Tenho sede de Kafka. Desde quando assisti ao espetáculo “Um Beijo em Franz Kafka”, a sua história, a sua arte de escrever, a sua devoção a literatura, me sequestraram. A literatura tornou-se a grande amante de Kafka, ele foi possuído por ela e nada mais teve tanto motivo de ser para ele que escrever.
A história por si é linda, ainda não existe certeza se a história é verídica, mas que é linda, isso não tenho dúvidas. E essa ficha técnica a levou para o teatro, com toda beleza merecida.
Só ficou uma dúvida quanto ao texto: a menção de Coco Chanel, que inclusive apresenta uma cena linda no espetáculo, cheia de luz e cor. No entanto, sabe-se que as irmãs de Kafka faleceram em campos de concentração por serem de família judia, enquanto a senhora Chanel atuava como espiã nazista. É bom mencionar esse fato para saber que o Chanel número cinco não cheira tão bem diante da cruel história nazista dessa senhora. Que me perdoem os admiradores!
Na boneca, não tinha como adivinhar essas mazelas, que só foram descobertas em 1985. Adorou quando chegou em Paris e usou as calças, essas popularizadas pela espiã. As calças eram proibidas para mulheres, havia uma lei para as parisienses, o decreto 1799. A boneca não se conteve em participar desse momento!
Temos um texto costurado com perfeição, as linhas de ouro que parecem permear nas grandezas literárias de Kafka com muita facilidade, como nos livros “Processo” e “Metamorfose”, textos que devem ser guardados a sete chaves, dignos de premiações e, lá no futuro, remontagens, para não ser esquecido em hipótese nenhuma.

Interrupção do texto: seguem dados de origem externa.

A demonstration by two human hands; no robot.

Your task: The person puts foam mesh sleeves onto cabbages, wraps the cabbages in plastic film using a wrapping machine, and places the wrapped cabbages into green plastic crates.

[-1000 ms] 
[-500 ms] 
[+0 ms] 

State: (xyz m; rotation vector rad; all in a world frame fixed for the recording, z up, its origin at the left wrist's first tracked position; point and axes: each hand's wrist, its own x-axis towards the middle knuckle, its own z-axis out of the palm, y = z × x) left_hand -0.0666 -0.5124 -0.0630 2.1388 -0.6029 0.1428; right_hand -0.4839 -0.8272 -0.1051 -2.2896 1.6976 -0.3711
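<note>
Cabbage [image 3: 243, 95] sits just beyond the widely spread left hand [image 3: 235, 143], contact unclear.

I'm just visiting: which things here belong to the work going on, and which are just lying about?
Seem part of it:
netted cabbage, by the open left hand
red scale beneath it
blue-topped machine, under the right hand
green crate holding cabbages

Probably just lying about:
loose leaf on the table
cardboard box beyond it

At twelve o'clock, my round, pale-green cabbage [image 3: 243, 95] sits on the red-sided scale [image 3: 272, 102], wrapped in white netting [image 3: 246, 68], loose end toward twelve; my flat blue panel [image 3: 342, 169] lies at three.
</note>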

Tony Lucchesi assina a direção musical, e ninguém poderia ter feito melhor. Se de um lado artistas brasileiros precisam cantar em línguas estrangeiras para alcançar o sucesso fora do país, eu adoro minhas músicas nacionais, que merecem ser exaltadas, sim, reconhecidas. TEMOS POESIA SUFICIENTE PARA ISSO! E Tony parece compartilhar dessa ideia. Embora, inteligentemente, durante a viagem da boneca, tenha trazido clássicos das músicas de cada país em que Brigitte esteve! La Vie en Rose, Por una Cabezza, Guantanamera, La Bamba, um verdeiro show de conhecimento musical de alto nível!
Tony trouxe nossas músicas nacionais: Rita Lee, Caetano Veloso, Raul Seixas, Ney Matogrosso, entre muitos outros, simplesmente deu conta do recado!
É necessário dizer que Tony estava no musical “A Metade das Laranjas”, super indicado a muitos prêmios.
Quanto à dramaturgia, pode-se dizer que a direção musical casou-se perfeitamente ao texto. Assistam para entender o tamanho da sofisticação do profissional. Ah! Os arranjos são dele também. Um trabalho que é "trabalhoso", requer muito do profissional.
João Fonseca é o diretor artístico do espetáculo. Ele estava com o musical 'Bonnie & Clyde', em São Paulo, uma obra belíssima. E mais uma vez mostrou a que veio. Kafka e a Boneca Viajante tem o brilho do João. Parece que todos os profissionais estiveram presos dentro do livro e saíram de lá certos do que iam fazer, do que iam nos contar. E DEU CERTO, MUITO CERTO!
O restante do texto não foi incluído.